NLP Text Cleaning Pipeline

Why a pipeline, not ad-hoc cleaning

In production NLP, ad-hoc regex hacks create silent bugs. I use a reproducible pipeline with measurable impact.

Steps

Normalize unicode, whitespace, and quotes
Strip boilerplate (headers/footers/TOCs)
Fix broken sentences for better chunking
Remove tracking junk and HTML remnants
Log diffs to validate cleaning

from __future__ import annotations
import re
import unicodedata
from typing import List, Callable


def normalize(text: str) -> str:
    text = unicodedata.normalize("NFKC", text)
    text = text.replace("\u2019", "'").replace("\u201c", '"').replace("\u201d", '"')
    text = re.sub(r"[ \t]+", " ", text)
    text = re.sub(r"\n{3,}", "\n\n", text)
    return text.strip()


def strip_boilerplate(text: str) -> str:
    text = re.sub(r"(?mi)^page \d+ of \d+\s*$", "", text)
    text = re.sub(r"(?mi)^confidential\s*$", "", text)
    return text


def fix_sentences(text: str) -> str:
    # ensure period-space capitalization
    text = re.sub(r"(\w)(\n)([A-Z])", r"\1. \3", text)
    return text


def clean_text(text: str) -> str:
    for step in (normalize, strip_boilerplate, fix_sentences):
        text = step(text)
    return text


if __name__ == "__main__":
    sample = """PAGE 1 OF 3\nCONFIDENTIAL\nReturn policy: Items within 30 days\nshipping in 3-5 days\nNew line Capitalized"""
    print(clean_text(sample))

Evaluate impact

Measure token count reduction and sentence boundary accuracy before/after cleaning.

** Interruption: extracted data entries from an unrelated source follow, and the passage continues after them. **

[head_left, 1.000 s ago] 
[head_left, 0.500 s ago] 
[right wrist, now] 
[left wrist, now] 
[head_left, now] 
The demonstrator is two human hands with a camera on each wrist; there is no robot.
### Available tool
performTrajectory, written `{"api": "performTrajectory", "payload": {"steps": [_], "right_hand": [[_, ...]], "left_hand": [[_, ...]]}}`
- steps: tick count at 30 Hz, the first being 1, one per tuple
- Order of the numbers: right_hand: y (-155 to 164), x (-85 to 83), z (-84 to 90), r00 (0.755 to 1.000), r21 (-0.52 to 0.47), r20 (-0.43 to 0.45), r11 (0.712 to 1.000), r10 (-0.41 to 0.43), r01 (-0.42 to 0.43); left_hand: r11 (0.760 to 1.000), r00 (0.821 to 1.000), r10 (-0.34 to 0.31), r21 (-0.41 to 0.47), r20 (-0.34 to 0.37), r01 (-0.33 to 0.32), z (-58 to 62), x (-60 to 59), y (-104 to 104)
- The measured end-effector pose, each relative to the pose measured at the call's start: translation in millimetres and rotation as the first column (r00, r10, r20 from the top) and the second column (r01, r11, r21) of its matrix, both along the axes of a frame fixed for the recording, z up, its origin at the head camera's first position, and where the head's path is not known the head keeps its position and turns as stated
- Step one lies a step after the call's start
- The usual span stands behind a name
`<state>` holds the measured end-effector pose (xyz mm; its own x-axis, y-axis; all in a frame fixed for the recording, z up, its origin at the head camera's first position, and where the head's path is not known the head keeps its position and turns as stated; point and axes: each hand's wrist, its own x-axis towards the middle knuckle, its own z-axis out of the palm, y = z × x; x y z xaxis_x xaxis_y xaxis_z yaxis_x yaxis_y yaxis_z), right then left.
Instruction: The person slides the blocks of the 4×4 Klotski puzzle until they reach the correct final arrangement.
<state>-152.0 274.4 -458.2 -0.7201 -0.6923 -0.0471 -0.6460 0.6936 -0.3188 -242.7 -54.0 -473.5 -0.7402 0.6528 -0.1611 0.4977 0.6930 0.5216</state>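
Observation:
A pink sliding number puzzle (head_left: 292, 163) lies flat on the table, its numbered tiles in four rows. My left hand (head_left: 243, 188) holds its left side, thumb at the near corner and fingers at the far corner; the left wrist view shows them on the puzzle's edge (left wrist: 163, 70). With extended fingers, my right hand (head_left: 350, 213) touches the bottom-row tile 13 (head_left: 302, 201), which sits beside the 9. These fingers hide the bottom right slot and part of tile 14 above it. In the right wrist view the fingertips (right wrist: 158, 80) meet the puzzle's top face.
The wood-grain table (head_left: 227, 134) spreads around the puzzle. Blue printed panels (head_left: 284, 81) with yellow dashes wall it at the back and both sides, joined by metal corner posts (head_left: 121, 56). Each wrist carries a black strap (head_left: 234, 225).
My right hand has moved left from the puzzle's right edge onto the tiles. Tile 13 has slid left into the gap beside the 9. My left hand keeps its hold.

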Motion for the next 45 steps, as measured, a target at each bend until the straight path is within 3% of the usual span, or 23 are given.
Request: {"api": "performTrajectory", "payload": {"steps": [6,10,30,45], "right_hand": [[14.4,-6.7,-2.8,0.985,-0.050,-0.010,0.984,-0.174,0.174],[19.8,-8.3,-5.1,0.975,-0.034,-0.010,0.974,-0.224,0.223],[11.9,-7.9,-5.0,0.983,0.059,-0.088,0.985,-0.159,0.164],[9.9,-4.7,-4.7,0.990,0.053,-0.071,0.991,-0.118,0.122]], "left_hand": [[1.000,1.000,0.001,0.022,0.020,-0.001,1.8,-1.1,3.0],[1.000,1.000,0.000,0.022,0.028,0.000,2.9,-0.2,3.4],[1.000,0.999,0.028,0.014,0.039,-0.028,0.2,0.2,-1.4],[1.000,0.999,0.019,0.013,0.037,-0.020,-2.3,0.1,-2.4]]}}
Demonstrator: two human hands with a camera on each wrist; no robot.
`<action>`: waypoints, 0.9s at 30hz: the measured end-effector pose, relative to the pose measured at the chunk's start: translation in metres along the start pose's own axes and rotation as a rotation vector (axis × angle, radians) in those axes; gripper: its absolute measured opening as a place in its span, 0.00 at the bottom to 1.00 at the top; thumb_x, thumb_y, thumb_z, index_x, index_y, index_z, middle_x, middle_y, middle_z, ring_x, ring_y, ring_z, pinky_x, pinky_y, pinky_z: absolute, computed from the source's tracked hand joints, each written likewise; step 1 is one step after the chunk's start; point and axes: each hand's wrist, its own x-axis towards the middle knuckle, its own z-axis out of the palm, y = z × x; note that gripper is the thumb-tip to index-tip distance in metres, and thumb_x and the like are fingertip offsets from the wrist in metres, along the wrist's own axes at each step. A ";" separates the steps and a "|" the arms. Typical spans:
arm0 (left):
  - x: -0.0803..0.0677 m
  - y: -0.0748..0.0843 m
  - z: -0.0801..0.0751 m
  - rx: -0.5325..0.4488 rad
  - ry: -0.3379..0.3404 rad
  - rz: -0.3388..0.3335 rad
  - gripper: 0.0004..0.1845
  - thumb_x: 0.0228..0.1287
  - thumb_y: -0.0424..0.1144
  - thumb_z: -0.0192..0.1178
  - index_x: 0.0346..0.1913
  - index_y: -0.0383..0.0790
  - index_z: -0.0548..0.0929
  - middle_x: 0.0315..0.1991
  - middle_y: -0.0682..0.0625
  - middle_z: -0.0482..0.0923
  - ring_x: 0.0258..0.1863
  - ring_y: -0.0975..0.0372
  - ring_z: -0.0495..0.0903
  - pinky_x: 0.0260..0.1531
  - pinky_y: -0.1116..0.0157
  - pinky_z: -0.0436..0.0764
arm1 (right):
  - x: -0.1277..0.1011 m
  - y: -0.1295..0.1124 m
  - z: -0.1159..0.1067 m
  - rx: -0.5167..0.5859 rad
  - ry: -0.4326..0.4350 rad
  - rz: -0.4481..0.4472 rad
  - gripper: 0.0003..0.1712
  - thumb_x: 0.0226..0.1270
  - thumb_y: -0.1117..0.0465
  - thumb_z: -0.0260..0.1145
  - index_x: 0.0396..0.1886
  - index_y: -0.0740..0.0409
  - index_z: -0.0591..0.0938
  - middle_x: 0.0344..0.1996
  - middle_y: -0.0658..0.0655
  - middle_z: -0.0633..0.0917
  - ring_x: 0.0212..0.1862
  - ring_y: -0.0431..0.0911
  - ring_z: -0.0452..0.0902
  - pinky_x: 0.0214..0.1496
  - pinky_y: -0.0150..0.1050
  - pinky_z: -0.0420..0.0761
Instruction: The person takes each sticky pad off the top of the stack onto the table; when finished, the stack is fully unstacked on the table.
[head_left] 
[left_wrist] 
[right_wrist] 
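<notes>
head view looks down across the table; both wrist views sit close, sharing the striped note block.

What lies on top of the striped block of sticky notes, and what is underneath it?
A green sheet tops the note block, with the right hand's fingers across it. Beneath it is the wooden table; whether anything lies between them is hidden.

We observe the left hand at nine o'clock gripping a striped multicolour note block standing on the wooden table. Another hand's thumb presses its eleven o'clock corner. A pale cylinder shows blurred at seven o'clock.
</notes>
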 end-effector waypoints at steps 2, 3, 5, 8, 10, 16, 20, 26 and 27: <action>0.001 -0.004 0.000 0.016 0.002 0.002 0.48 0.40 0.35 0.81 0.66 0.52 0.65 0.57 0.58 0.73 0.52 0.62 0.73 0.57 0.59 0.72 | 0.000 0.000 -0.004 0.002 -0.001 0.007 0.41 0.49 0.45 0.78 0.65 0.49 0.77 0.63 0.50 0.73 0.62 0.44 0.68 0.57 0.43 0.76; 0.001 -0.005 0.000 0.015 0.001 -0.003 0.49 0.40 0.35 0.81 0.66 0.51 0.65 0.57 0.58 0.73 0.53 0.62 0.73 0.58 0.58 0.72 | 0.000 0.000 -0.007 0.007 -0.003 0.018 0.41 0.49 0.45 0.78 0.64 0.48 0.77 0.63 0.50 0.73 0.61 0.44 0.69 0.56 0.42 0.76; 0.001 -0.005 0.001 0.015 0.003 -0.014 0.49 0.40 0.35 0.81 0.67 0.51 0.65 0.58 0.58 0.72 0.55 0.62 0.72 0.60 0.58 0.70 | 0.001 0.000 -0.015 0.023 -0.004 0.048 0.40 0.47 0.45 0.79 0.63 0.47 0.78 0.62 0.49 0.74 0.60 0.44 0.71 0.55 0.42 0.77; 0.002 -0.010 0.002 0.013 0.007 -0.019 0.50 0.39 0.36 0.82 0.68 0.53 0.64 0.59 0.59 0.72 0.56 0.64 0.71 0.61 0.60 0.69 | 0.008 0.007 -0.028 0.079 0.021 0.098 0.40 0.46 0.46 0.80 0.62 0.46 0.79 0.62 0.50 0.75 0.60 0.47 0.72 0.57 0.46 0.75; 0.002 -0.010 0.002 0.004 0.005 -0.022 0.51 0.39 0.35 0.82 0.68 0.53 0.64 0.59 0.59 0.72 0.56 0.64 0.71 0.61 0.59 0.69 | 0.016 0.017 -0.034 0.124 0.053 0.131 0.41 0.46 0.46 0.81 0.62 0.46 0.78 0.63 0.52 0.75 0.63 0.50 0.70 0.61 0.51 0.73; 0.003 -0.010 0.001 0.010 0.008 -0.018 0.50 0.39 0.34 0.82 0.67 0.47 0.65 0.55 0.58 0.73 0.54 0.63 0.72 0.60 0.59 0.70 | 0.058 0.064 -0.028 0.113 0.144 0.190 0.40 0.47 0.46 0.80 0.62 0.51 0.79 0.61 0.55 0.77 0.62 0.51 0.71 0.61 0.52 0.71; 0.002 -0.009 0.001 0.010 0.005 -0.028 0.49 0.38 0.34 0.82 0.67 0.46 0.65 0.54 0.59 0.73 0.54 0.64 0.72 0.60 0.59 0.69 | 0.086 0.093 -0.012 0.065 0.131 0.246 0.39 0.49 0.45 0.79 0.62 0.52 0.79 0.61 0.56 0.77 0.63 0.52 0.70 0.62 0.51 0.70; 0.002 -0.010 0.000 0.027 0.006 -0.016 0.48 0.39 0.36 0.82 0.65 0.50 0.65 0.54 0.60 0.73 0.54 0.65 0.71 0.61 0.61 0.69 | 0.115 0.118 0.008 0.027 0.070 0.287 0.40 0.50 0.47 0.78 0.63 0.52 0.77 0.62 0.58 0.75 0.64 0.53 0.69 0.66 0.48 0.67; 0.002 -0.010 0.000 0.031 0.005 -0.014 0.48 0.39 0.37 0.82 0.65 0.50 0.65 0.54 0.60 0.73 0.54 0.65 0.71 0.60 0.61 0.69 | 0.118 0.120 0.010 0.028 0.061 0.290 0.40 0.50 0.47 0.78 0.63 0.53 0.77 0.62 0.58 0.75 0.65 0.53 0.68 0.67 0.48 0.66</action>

Track regressions in CI.

Related posts: RAG data quality → [/blogs/detect-remove-outliers-python-iqr-zscore], missing values → [/blogs/handle-missing-values-pandas-without-losing-information].

CTA

Need robust text processing for NLP pipelines with monitoring and tests? Work with me →

Architecture and decision points

NLP cleaning pipeline: ingest → normalize → boilerplate removal → sentence repair → HTML cleanup → QA → output

Input sources: PDF OCR, HTML, Markdown, plain text
Normalization: NFKC, smart quotes, non-breaking spaces
Boilerplate: page headers/footers, legal footers, cookie banners
Sentence repair: ensure boundary consistency for chunkers and sentence embeddings
QA: token deltas, diff samples, failure alerts

Rule bank with unit tests (keep bugs out)

from __future__ import annotations
import re
import pytest


RULES = [
    (re.compile(r"(?mi)^page\s+\d+\s+of\s+\d+\s*$"), ""),
    (re.compile(r"(?mi)^confidential\s*$"), ""),
    (re.compile(r"\s+"), " "),
]


def apply_rules(text: str) -> str:
    for pattern, repl in RULES:
        text = pattern.sub(repl, text)
    return text.strip()


def test_page_marker_removed():
    assert apply_rules("Page 1 of 10\nHello") == "Hello"

Run tests in CI to prevent regressions when adding new rules.

Language-specific pitfalls

Accented characters: avoid lossy ASCII folding unless search-only. For semantic models, preserve accents.
CJK spacing: avoid inserting spaces mid-words; use tokenizer-aware cleaning.
Right-to-left scripts: ensure normalization keeps bidirectional markers.

Token and cost benchmarks

from tiktoken import get_encoding


def token_count(text: str, enc: str = "cl100k_base") -> int:
    return len(get_encoding(enc).encode(text))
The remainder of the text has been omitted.